С тральщика, что пришвартовался с правой стороны причала, санитары выносили раненых. Носилки не были накрыты простынями.
Матросы лежали в разорванных тельняшках. И бинты были темными от крови.
– Здравствуйте! – Голос Аленки. И сама она в матросском бушлате. Идет рядом с носилками.
Мужчины останавливаются.
– Это хороший знак, – говорит Каиров. – Увидеть знакомого – все равно что присесть перед дорогой.
– Давайте посидим, – предлагает Аленка. – Несколько секунд ведь можно.
– Можно, но не нужно. Все будет хорошо, Аленка, – улыбается Каиров.
– А вы молчите? – Аленка обращается к Чиркову.
– Вы оказались здесь так неожиданно, – смущенно говорит капитан.
– Совсем нет... Приехала за ранеными.
– Я понимаю. Я выразился неправильно.
– Вы все правильно сказали. Я к вам придралась.
Чирков спросил:
– Что вы делаете Первого мая?
– Дежурю.
– Да... – Чирков говорит тихо и грустно. – У меня тоже будет какое-нибудь дело.
– А если не будет, приезжайте, – приглашает Аленка. – Я дежурю до шести вечера.
– Теперь темнеет поздно, – отвечает Чирков.
– Весна же... – Аленка поворачивается к Каирову: – Счастливого пути.
– Спасибо. А знаешь... Дай-ка я тебя поцелую, дочка.
Плечи у Каирова широкие. И голова Аленки исчезает между ними.
Катер возле пристани переваливается с борта на борт. Кто-то невидимый размахивает впереди зеленым фонарем, И линии получаются, как большие листья.
– Теперь можно отчаливать, – говорит капитан-лейтенант.
Каиров протягивает Чиркову руку:
– Я тобой доволен, Егор Матвеевич. Рад буду, если еще придется вместе работать. А вообще... Бодрости тебе, лихости, смелости... Только не покоя.
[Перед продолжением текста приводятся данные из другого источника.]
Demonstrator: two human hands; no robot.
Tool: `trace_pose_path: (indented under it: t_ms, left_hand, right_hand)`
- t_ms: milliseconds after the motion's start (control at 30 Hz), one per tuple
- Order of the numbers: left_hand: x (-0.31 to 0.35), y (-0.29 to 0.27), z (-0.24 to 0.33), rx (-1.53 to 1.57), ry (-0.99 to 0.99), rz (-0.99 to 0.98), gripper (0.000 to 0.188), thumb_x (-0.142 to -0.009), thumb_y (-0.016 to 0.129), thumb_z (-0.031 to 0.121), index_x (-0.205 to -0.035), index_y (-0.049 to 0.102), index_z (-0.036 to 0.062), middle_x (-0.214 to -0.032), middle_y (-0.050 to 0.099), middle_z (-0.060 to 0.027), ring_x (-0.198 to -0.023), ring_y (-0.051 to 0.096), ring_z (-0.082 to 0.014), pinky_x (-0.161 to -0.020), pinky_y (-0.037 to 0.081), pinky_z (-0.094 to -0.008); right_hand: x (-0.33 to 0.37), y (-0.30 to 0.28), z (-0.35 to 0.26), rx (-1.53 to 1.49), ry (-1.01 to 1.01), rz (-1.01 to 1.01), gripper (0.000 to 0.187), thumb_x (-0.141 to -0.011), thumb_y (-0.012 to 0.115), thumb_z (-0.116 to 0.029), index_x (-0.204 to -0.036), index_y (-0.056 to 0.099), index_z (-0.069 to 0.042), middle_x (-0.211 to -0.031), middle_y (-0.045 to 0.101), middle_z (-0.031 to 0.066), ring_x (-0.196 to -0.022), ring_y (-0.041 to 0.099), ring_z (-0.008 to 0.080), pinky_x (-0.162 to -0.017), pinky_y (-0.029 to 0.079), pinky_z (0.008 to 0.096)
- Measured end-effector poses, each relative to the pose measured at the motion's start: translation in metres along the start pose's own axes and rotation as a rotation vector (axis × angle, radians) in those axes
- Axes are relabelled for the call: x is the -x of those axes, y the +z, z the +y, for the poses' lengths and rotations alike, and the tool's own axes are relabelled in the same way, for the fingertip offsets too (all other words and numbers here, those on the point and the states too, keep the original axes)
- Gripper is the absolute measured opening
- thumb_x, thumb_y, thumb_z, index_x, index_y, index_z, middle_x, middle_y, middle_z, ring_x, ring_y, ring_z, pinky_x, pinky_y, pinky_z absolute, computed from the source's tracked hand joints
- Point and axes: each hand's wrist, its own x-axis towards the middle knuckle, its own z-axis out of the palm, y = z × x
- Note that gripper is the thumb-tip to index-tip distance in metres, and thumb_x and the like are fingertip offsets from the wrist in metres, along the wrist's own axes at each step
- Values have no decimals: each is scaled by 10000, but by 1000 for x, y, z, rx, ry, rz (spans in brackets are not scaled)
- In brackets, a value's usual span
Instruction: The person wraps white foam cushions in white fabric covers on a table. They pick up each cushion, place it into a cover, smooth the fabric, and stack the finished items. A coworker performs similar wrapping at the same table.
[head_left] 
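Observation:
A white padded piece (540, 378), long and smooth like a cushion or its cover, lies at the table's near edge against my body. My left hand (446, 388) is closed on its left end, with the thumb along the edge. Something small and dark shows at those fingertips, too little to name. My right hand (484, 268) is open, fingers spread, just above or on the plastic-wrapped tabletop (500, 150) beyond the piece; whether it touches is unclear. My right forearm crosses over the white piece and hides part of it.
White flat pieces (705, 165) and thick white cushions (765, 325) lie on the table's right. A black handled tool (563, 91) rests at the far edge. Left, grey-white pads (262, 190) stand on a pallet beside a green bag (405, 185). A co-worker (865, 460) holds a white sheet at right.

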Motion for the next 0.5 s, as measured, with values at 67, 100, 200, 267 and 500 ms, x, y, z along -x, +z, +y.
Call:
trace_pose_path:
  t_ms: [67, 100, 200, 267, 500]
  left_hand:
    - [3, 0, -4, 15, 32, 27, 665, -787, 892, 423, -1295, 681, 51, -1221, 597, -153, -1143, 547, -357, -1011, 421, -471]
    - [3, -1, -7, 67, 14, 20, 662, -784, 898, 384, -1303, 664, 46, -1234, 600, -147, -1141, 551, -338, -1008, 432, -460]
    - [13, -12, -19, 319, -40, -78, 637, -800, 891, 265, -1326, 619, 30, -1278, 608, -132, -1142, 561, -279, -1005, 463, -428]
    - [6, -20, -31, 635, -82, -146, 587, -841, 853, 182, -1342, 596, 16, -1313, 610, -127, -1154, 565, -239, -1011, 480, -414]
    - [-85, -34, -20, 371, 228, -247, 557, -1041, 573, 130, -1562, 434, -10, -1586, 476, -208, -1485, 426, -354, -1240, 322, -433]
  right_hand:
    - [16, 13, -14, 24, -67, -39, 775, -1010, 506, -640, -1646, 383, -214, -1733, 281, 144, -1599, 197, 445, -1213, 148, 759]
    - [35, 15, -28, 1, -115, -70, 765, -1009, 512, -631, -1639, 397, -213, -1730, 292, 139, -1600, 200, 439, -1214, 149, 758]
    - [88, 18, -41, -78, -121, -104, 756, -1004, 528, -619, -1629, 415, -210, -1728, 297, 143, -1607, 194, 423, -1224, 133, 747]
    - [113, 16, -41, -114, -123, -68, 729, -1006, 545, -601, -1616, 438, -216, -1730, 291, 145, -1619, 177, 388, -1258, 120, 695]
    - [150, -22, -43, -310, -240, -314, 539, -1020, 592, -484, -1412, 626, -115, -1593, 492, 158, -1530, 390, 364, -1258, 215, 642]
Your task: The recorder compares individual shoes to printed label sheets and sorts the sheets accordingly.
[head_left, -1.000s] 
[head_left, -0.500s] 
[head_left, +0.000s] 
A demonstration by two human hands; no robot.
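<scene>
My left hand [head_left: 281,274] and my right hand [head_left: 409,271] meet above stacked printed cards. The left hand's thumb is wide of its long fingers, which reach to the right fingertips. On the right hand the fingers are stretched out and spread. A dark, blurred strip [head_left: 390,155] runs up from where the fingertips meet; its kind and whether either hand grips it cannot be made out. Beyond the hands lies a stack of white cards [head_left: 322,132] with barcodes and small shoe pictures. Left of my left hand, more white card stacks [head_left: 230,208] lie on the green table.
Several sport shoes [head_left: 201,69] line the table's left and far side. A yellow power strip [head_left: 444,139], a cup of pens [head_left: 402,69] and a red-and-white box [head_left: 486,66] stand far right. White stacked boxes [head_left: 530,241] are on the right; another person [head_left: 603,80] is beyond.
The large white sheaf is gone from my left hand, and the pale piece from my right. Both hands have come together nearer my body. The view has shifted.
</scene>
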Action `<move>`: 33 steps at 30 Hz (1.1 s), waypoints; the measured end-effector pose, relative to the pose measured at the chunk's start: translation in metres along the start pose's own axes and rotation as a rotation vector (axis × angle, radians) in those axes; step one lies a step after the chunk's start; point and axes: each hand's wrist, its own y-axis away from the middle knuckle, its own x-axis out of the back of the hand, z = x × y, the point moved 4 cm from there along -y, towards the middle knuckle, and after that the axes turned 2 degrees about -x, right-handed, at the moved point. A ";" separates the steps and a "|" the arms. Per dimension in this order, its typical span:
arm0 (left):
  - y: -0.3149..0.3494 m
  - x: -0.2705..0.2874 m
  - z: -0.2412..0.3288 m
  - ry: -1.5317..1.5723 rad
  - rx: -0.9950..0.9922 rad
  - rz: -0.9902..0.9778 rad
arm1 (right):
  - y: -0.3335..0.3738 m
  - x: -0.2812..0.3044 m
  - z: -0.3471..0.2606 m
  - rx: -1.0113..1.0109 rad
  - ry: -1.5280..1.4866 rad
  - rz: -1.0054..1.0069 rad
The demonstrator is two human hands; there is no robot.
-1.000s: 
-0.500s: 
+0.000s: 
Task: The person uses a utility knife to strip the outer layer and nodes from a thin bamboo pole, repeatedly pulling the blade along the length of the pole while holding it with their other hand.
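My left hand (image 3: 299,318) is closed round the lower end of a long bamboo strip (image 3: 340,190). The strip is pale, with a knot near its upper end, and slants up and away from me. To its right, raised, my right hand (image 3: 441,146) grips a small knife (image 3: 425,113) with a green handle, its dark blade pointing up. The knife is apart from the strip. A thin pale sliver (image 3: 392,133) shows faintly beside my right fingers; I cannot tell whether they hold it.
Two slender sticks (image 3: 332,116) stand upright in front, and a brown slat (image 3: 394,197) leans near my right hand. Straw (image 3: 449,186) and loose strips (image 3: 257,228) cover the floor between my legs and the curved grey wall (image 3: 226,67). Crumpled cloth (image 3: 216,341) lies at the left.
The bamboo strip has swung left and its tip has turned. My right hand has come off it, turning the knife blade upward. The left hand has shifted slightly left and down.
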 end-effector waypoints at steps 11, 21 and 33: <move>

Застучали моторы. Метнулись над берегом вспугнутые чайки.
Корма катера поползла влево медленно, почти незаметно.
Темное пространство воды, хлюпающей о старые сваи, вдруг стало расширяться, вытягиваться, поигрывать скупыми предрассветными бликами. Потом катер осел, замер, стряхнул оцепенение и рванулся к створу портовых ворот. След за ним потянулся широкий, курчавый, белый, словно тополиный пух.